By Starla Pointer • Staff Writer • 

Local veteran featured in documentary

McMinnville veteran Carol Brown, who served as a nurse in Vietnam, is among vets featured in a new Oregon Public Broadcasting documentary. 

The 90-minute Oregon Experience episode, called “The Vietnam War Oregon Remembers,” will premiere at 9 p.m. Monday, Oct. 2, on OPB stations. It also can be viewed on the OPB website, www.opb.org/Vietnam, along with other stories about the war, with accompoanying photos and videos.

The OPB documentary coincides with Ken Burns’ new “The Vietnam War” series, an 18-part program now airing on public broadcasting stations

“The Vietnam War Oregon Remembers” features Col. Brown and 29 other vets from every branch of the military. It also features stories from anti-war protesters, relatives of soldiers, war refugees and Oregon politicians, including Wayne Morse and Mark Hatfield. 

When Brown was in nursing school in the mid-1960s, she heard three military nurses speak. Their experiences, especially those of an Army nurse who’d just returned from Vietnam, sounded exciting to a young woman who had never been far from her hometown in Pennsylvania.

She was also inspired by the late President John F. Kennedy’s directive, “Ask what you can do for your country.” So she joined the Army as soon as she graduated in 1968.

“I knew I would learn so much,” she told the News-Register in 2013. “They said you get 10 years experience in one year of nursing in Vietnam. And going into the military was liberating for me.”

Brown was stationed at the 24th Evac Hospital in Vietnam, a unit that specialized in treating head injuries. She cared for patients from every branch of the U.S. military, and from other countries, as well — even from North Vietnam, the enemy. 

When she was off duty, she dated Col.Larry Brown, a dashing helicopter pilot with the 1st Squad, 9th Cavalry.

He was on his second tour flying low over the jungle, scouting for the enemy. In 23 months of that duty, he was shot down nine times.

They had met during training at Fort Knox before both were sent overseas.

When they decided to marry, they had to first seek permission from their respective commanders.

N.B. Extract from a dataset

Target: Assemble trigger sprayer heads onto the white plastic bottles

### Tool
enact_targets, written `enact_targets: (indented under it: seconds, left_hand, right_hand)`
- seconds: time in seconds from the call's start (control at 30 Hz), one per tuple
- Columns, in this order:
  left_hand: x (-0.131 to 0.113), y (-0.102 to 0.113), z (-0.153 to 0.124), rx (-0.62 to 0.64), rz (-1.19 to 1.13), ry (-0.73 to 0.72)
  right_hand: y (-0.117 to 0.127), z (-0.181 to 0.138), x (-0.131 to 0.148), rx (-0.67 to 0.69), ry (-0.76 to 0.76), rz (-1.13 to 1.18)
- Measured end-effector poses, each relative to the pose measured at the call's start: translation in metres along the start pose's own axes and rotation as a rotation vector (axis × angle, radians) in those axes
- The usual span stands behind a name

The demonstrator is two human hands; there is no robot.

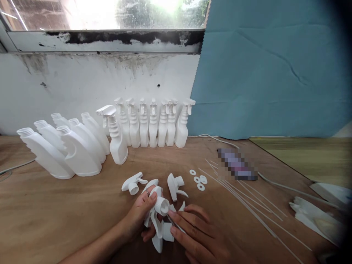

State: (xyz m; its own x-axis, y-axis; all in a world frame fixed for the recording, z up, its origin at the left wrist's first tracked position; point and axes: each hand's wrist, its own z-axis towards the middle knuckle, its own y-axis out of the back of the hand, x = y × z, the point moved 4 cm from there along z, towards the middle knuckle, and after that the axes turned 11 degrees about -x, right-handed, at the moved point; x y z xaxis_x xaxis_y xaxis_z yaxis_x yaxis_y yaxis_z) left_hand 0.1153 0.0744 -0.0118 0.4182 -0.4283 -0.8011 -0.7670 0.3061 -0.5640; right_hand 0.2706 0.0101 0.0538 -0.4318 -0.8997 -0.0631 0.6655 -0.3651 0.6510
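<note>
My left hand (141, 211) is closed around a white trigger spray head (162, 206), its round collar turned toward my right hand. My right hand (199, 234) comes in from the right with fingers bent around a slim greyish tool (176, 223) whose tip meets the collar; the tool's exact kind is hard to make out. More spray heads lie beneath and around my hands, partly hidden. One spray head (133, 183) rests on the wooden table left of them, another (176, 186) just beyond. Several flat white washers (200, 187) lie to the right.
Long thin white tubes (247, 205) spread across the table (90, 205) at right, near a blurred phone-like object (238, 165) and a cable (291, 187). Open-necked white bottles (79, 154) stand at left. Spray bottles with heads fitted (181, 128) line the wall.
</note>
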Motion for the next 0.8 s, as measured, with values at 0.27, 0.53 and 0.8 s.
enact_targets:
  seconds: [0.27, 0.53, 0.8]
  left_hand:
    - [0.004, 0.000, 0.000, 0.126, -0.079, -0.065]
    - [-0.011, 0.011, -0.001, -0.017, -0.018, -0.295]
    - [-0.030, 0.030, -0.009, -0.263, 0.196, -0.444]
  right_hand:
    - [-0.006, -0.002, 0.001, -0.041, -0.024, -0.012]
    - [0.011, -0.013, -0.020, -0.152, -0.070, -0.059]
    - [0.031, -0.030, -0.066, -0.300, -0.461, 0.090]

An Army priest performed the late-November 1970 wedding in the quonset hut that housed the hospital chapel.

She wore a short white dress and short veil. He wore his black cavalry hat.

Then they left for a honeymoon in Saigon — that was their official story, anyway.

Actually, they flew 600 miles north to the DMZ, where Larry was based, a completely unauthorized detour. His friends gave them another reception and initiated her into the cavalry in a raucous ceremony.

They eventually made it to Saigon for their 35th anniversary. She wore a traditional Vietnamese gown and he wore his cavalry hat when they renewed their vows.

The Browns planned to make the military their careers. After Vietnam, they were stationed together in Germany, where she worked at the 97th General Hospital.

At the time, though, the military didn’t allow women with children to serve. So she had to leave the service when their first of three children was born. 

Later, both she and her husband joined the Oregon Army National Guard. She was prepared to go to Iraq for Operation Desert Storm in 1991, but her unit was not called up.

In 1998, she was chosen to attend the Army War College in Pennsylvania. She spent a year in its strategy, international studies and peace programs.